Flyvbjerg (2006) noted that idealized rational models do not reveal what is really happening. On occasions, investigations do go deeper (Leydesdorff & Fritsch, 2006), but still most researchers have only “scratched” the sandpit surface. Few understand what it is like to be in the actual sandpit. As Flyberg suggests, it is easy to be a novice or even competent as opposed to developing real expertise. Attention here is on regional understanding at a meso-level (Dopfer et al., 2004) with the aim of providing a window to better understand the micro-level. Audretsch (2015) identifies a broad schema for strategic management of place, which include factors of production, the spatial and organizational dimension, the human dimension, along with economic performance and policy as ways of enhancing our understanding. From his empirical observation, he suggests it is difficult to make our prescriptions more specific and detailed. Regions are complex systems and have a unique mix of institutions, culture, and variations of human capital.

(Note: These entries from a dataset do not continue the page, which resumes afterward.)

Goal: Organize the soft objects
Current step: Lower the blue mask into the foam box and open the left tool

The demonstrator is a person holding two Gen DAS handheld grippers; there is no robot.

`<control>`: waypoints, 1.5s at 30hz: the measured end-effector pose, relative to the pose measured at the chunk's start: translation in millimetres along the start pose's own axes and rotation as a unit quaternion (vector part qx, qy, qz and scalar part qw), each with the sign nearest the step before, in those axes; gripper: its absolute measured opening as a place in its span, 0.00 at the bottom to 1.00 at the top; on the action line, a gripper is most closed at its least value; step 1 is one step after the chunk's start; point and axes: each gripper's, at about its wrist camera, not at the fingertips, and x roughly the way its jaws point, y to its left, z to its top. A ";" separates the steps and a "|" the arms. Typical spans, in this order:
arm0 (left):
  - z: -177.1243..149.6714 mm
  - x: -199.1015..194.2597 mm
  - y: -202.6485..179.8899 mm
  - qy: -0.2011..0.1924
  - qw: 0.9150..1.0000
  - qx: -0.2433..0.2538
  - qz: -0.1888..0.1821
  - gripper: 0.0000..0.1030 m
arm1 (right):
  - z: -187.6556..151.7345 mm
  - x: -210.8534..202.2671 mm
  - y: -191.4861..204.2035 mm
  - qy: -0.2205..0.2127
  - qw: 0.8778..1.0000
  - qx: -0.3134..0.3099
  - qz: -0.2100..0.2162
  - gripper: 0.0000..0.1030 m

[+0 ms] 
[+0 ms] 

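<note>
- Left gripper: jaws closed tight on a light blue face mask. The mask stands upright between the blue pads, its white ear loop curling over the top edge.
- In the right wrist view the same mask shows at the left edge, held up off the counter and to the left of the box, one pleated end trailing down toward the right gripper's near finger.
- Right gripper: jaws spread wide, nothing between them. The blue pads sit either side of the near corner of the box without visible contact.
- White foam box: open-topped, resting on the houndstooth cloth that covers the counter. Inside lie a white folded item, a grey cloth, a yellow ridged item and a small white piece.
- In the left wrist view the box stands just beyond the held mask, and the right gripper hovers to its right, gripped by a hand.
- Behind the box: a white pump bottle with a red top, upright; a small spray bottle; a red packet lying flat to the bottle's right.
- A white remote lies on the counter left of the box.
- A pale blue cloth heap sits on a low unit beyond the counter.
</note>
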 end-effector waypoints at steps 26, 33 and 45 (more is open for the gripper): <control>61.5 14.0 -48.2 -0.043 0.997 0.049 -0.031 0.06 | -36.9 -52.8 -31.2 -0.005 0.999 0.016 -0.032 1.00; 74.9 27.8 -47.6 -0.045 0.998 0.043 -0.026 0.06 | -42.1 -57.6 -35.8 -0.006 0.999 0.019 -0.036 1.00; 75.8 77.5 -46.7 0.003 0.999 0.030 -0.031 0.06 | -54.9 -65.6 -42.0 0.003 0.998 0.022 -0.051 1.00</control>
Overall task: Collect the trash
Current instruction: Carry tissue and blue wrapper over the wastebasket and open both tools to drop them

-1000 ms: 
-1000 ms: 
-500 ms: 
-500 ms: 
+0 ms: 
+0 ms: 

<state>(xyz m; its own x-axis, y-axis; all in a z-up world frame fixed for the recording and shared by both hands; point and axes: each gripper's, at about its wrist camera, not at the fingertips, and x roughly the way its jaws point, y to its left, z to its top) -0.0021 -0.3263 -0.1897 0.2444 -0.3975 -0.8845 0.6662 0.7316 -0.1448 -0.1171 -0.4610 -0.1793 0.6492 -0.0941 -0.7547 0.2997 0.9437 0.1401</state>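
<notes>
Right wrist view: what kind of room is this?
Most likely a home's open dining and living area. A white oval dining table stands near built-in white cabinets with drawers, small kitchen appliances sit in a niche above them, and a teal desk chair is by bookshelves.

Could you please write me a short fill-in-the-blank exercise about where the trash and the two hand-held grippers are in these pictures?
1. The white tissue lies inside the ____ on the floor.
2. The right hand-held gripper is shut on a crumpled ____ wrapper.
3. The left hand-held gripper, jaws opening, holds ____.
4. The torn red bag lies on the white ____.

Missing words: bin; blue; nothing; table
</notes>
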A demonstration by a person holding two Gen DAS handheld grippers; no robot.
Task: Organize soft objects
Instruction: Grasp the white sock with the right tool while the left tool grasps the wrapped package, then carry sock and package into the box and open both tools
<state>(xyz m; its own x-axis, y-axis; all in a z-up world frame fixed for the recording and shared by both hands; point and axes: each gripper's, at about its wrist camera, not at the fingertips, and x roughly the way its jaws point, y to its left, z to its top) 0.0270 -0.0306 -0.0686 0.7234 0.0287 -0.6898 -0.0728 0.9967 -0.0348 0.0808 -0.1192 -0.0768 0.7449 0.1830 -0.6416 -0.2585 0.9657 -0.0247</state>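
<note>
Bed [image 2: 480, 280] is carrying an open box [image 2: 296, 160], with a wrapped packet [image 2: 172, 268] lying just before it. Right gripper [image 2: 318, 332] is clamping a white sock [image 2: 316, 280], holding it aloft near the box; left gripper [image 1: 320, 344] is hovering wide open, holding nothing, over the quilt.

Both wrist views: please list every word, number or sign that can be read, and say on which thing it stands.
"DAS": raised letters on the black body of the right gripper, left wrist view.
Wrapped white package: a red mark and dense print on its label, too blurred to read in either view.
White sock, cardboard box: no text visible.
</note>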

Yet, there are examples of delving more deeply with better analysis and interpretation. These insights are paradoxically at a macro-level largely built around “national rules of the game”. Elinor Ostrom for example delved into community, conditions, rules, and respective actors and actions (Drew & Kriz, 2012). Ostrom was one researcher who did immerse herself more deliberately in the field. Acemoglu and Robinson (2012) have brought important insights on national rules of the game by comparing “extractive” institutions built around economic rent and power versus “inclusive” institutions where societal benefits are central. Aspects such as power and underlying political structures have become central in a number of other discussions as well (Glaeser et al., 2004). Like Audretsch, we believe place-based domains are ripe for such investigations. Flyvbjerg’s (2001) qualitative in-depth study of Aalborg is a rarity in this domain. Like Flyvbjerg, we suggest objective-based reality will not do the trick and unlike Ausdretsch, we believe that, although the regions are different, there will be ways to interpret institutional elements with more precision.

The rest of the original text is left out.